SILVERMAN: That's why Lam was upset when she heard about new research showing women aren't often first authors in some of the world's most prestigious medical journals. In the movie industry, the gender gap has been critiqued, but in science circles...

BRIGET DA GRACA: There was no one really monitoring what was going on in the high-impact research for a decade (laughter).

SILVERMAN: Briget da Graca with Baylor Healthcare System in Dallas co-authored the study on the gender gap.

DA GRACA: That to me was slightly mind-blowing - that we all just assumed it was rocking along fine.

SILVERMAN: Turns out the rate of women publishing wasn't rocking along just fine. In the top journals they looked at, women's names appeared first 37 percent of the time. While it's gone up over the years, recently it's declined or flattened out in some journals.

DA GRACA: Honestly, that plateauing and/or dipping down in the last five years is a little concerning to me as a woman.

SILVERMAN: Oh, and guess what? The lead author of this research on the gender gap is not a woman.

DA GRACA: Our lead author is Dr. Giovani Filardo, which...

SILVERMAN: Is a man.

DA GRACA: ...Is a man, and some people have commented on this. But it works in our favor because you can't accuse us of being a group of anti-male feminists on a rant about women being underrepresented.

SILVERMAN: And this also matters for women's health. Research shows when women are first authors, you're more likely to see women participating in studies of new drugs or therapies. It's kind of like in the movie business where female directors are more likely to cast strong female characters.

Deborah Diercks heads the department of emergency medicine at UT Southwestern. When she designs research on why women are more likely to die of heart attacks, she approaches it differently than some men.

DEBORAH DIERCKS: I think a little bit more than some of my colleagues do about outside pressures or the reasons women delay going to the hospital. Is it because they're a caretaker or because they have pressures to finish the wash, pick up the kids?

SILVERMAN: She wonders if those pressures might be the same reasons women don't get top billing as often. Another possibility is bias in the review process. Diercks says the editors making decisions about who gets published - they're often men.

DIERCKS: I do believe that it's an unconscious and definitely unintentional - but it amazes me that it's still there.

SILVERMAN: The cardiologist in Singapore, Carolyn Lam - she also thinks any bias is unintentional. Actually, she partially blames herself. The last time she was working with two male colleagues on a journal submission, they started talking about whose name should appear first.
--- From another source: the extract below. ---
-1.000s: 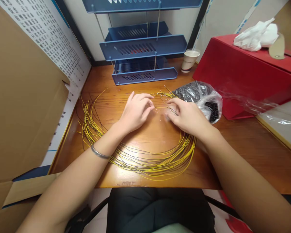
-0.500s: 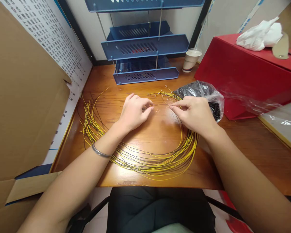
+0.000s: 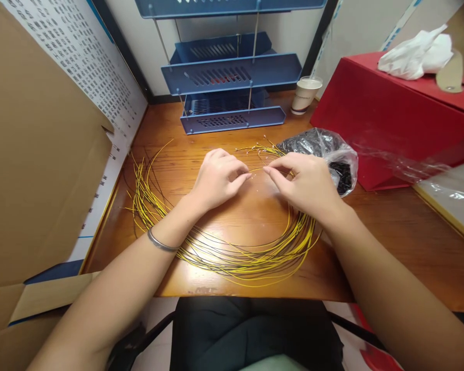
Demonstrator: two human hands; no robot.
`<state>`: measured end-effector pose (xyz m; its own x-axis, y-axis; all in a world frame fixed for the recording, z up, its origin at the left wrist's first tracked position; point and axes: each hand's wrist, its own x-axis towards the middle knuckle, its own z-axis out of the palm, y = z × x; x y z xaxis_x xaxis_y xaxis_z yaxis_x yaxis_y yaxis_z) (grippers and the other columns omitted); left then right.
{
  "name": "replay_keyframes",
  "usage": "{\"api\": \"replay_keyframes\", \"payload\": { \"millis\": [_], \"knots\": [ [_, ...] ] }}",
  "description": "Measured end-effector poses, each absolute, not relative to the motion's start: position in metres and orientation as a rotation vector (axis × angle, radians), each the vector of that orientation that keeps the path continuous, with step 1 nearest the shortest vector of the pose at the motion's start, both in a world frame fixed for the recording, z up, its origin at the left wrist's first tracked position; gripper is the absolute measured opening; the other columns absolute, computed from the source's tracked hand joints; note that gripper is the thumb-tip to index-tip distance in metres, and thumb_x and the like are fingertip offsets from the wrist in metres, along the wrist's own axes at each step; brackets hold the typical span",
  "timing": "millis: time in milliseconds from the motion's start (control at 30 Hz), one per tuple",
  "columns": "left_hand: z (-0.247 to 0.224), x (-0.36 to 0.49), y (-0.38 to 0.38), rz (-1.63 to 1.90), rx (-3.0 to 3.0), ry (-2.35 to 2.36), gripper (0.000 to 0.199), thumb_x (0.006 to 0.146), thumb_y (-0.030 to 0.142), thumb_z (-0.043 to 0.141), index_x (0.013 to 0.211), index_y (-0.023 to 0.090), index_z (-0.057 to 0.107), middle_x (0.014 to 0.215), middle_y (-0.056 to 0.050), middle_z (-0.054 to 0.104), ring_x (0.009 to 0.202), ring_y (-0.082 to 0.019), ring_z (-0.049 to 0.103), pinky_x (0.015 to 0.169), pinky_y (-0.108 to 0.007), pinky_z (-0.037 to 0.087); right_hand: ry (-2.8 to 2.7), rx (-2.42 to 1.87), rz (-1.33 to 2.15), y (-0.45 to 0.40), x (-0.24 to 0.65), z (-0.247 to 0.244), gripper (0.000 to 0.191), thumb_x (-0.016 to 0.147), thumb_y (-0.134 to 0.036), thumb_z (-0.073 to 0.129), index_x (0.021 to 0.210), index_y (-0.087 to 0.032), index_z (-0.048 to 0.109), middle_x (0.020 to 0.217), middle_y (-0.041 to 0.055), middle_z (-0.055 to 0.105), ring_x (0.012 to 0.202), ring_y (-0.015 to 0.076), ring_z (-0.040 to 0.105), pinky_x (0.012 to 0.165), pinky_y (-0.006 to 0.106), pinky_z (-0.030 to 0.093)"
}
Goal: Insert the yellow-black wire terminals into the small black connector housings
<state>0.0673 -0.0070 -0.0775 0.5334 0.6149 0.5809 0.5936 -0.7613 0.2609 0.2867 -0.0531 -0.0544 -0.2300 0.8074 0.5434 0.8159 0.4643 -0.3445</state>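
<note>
My left hand (image 3: 222, 178), with a silver bangle at the wrist, pinches one end of a thin wire near the middle of the wooden table. Facing it across a small gap, my right hand (image 3: 303, 180) has thumb and forefinger closed on the same yellow wire (image 3: 257, 169). A loose bundle of yellow and black wires (image 3: 247, 260) curves below both hands, from the left side round to the right. Its right-hand ends (image 3: 255, 149), with small pale tips, lie just above my right hand. Tiny white bits are scattered between the hands.
Behind my right hand sits a clear plastic bag (image 3: 342, 154) of black pieces. Blue stacked trays (image 3: 232, 121) stand at the back, beside a paper cup (image 3: 305, 97). A red box (image 3: 386, 113) bearing tissue is at right, cardboard (image 3: 38, 154) at left.
My hands have come closer together, the left shifting slightly right and the right slightly left. The stretch of wire showing between them is now yellow, where a dark one showed before.
</note>
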Motion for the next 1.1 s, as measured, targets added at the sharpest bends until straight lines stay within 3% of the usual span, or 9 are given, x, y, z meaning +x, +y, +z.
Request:
{"api": "replay_keyframes", "payload": {
  "millis": [100,267,433,600,833,1100],
  "knots": [
    [-0.078,0.065,-0.004,1.026,2.667,1.111,0.016,0.092,0.034,0.071,0.088,0.02,0.076,0.086,-0.003,0.079,0.082,-0.021,0.06,0.09,-0.041,0.045,-1.991,-1.371,-0.036,-0.053,0.29,-0.053,0.013,0.09,-0.023,0.069,0.082,-0.019,0.078,0.083,0.0058,0.079,0.074,0.0203,0.069,0.072,0.033,0.048],
    [-0.073,0.068,-0.011,1.045,2.732,1.015,0.017,0.097,0.031,0.064,0.092,0.02,0.076,0.084,-0.002,0.078,0.082,-0.02,0.06,0.092,-0.04,0.045,-2.077,-1.252,0.07,-0.055,0.285,-0.053,0.013,0.093,-0.024,0.067,0.092,-0.02,0.079,0.087,0.0038,0.078,0.072,0.0169,0.067,0.073,0.031,0.048],
    [-0.07,0.071,-0.016,1.067,2.75,1.034,0.019,0.095,0.035,0.067,0.106,0.02,0.074,0.089,-0.003,0.078,0.089,-0.021,0.062,0.095,-0.04,0.045,-2.083,-1.223,0.034,-0.058,0.282,-0.05,0.016,0.094,-0.025,0.065,0.085,-0.022,0.078,0.083,0.0041,0.077,0.074,0.0186,0.067,0.075,0.033,0.049],
    [-0.073,0.069,-0.013,1.162,2.657,1.103,0.016,0.096,0.034,0.067,0.098,0.021,0.075,0.087,-0.002,0.079,0.086,-0.02,0.063,0.093,-0.039,0.047,-1.957,-1.323,-0.005,-0.058,0.284,-0.045,0.014,0.091,-0.024,0.065,0.082,-0.023,0.076,0.081,0.0045,0.077,0.071,0.019,0.067,0.072,0.034,0.051],
    [-0.073,0.071,-0.015,1.189,2.741,1.012,0.017,0.096,0.032,0.067,0.099,0.021,0.078,0.087,-0.003,0.079,0.085,-0.019,0.063,0.096,-0.04,0.048,-2.018,-1.215,0.077,-0.057,0.284,-0.052,0.018,0.093,-0.025,0.067,0.106,-0.019,0.078,0.1,0.0069,0.081,0.083,0.0197,0.074,0.079,0.032,0.055],
    [-0.072,0.074,-0.018,1.203,2.716,1.097,0.025,0.1,0.039,0.061,0.102,0.022,0.079,0.09,-0.005,0.08,0.084,-0.02,0.064,0.099,-0.042,0.048,-2.019,-1.254,0.098,-0.059,0.282,-0.051,0.016,0.094,-0.026,0.066,0.096,-0.022,0.081,0.095,0.0044,0.083,0.074,0.0184,0.073,0.072,0.031,0.054]
  ]
}}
She stayed silent, and her name - it went second.

LAM: I started examining myself a bit because - why didn't I ask to be first author? And I think that sort of behavior is pervasive in many, many fields.

SILVERMAN: Then, last month, Lam was finishing up another paper to submit again with two other male doctors. Again, one of her colleagues suggested putting his name first.

LAM: I was about to, you know, just quickly shoot off an email - oh, OK, you know, as long as our data gets published. And I really caught myself this time.

SILVERMAN: She said no. This time they submitted the paper with her name first. For NPR News, I'm Lauren Silverman in Dallas.

SIEGEL: And that story is part of a reporting partnership of NPR, local member stations and Kaiser Health News.